I111001a
Fecha: 19970616
Título: La gran paradoja de la Cruz en el Apostol
Original en audio: 11 min. 29 seg.
Esta Segunda Carta a los Corintios, que hemos venido escuchando, ya desde la semana pasada, trae preciosas descripciones autobiográficas de lo que es, de lo que siente, de lo que hace, de lo que padece, y de lo que logra un Apóstol de Cristo.
Yo me atrevo a decir, que, junto con algunos Capítulos del Profeta Jeremías,( esos capitulitos que la Biblia de Jerusalén intitula "Confesiones de Jeremías" ), estos Capitulos, por ejemplo el Texto de la Segunda Carta a los Corintios (véase 2 Carta a los Corintios 6 , 1-10 ), son descripciones invaluables, únicas, de lo que siente la persona que es llamada por Dios para convertirse en boca suya, para llevar la Palabra de Salvación.
Puede decirse, que tanto este Profeta del Antiguo Testamento, como este Apóstol del Nuevo Testamento, son hombres quemados por el fuego que llevaban.
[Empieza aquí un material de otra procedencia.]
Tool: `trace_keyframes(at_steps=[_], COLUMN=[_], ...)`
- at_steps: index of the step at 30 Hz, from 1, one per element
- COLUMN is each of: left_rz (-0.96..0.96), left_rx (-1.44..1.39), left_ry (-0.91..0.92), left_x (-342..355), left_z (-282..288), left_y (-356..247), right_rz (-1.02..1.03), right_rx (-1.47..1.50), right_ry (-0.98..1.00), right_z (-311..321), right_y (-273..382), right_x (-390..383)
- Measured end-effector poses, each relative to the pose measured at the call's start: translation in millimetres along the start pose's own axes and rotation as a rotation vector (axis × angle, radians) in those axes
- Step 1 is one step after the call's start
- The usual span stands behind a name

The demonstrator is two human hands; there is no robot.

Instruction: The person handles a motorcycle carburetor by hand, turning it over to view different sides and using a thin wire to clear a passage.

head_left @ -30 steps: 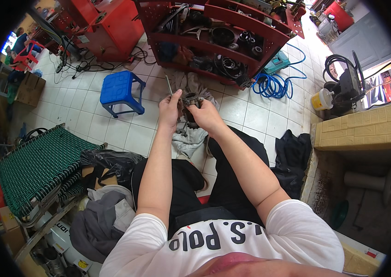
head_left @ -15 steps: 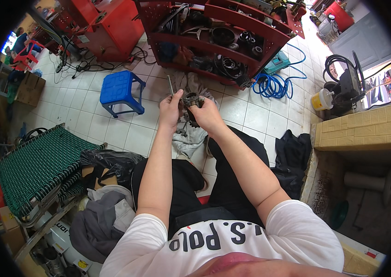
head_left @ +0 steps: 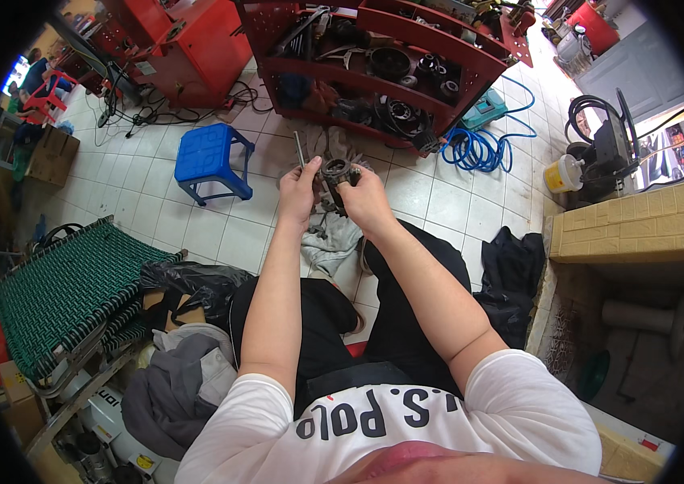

Efectivamente, como no se puede transportar agua sin mojarse, así tampoco se puede transportar fuego sin quemarse.
Y esa naturaleza, quemada y transfigurada por el amor y por la gracia de Dios, eso es, precisamente, lo que nos aparece en estos textos.De manera, que el que quiera conocer de una forma, llamémoslo así, como autobiográfica, qué significa apostarlo todo por Dios, que lea esta Segunda Carta a los Corintios.
Lo que motiva al Apóstol Pablo a hablar así, son conflictos enteramente circunstanciales. Resulta que Pablo se ve obligado a defenderse, por una serie de calumniadores, que le iban como siguiendo los pasos, y por eso, la Carta tiene sus momentos, incluso, como de impaciencia, momentos que ya aparecerán en los próximos días y en las próximas lecturas de esta misma Carta.